Van Leeuwenboek Lecture on Bioscience - Justin Nodwell ( University of Toronto): 'Chemical genetic dissection of an unusual animalcule'



16:00 hrs


Gorlaeus laboratories LUMY 04.28


The Streptomyces bacteria have an unusual filamentous morphology that sets them apart from other prokaryotes. Their life cycle starts with spore germination and the generation of filamentous “substrate hyphae” that grow to form a vegetative colony. Later, developmental cues trigger the formation of another cell type called the “aerial hyphae”  which grow up from the colony surface and eventually generate a new generation of spores. An unusual feature of two cell types is that  they use fundamental cell biological processes in unusual ways. For example, the cell wall synthesis, cell division and chromosome segregation apparatus are deployed differently in both cell types than in the more familiar rod shaped or coccoid bacteria. Another feature that sets these bacteria apart is their extensive “secondary” or “specialized” metabolism which generates a very large set of biologically active small molecules. These molecules have served as a reservoir of lead compounds for drug discovery.

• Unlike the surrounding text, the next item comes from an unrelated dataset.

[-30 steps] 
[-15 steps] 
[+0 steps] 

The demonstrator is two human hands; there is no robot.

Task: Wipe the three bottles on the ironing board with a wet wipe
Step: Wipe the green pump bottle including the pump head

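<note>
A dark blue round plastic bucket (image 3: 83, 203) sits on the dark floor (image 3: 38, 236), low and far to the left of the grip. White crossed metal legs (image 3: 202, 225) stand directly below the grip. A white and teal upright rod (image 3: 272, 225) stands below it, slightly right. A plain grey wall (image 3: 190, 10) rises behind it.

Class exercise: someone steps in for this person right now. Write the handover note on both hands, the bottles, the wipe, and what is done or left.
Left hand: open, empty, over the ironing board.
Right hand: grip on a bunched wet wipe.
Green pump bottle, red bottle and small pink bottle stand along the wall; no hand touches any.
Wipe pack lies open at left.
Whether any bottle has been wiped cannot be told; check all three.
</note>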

We have investigated the interactions of streptomycetes bacteria with biologically active small molecules. In this lecture I will discuss how we have used these chemical probes to perturb the regulation of secondary metabolism and the sporulation pathway. In addition to generating novel antibiotic leads this work is providing new insights into the molecular mechanisms that control the life cycle of this remarkable genus.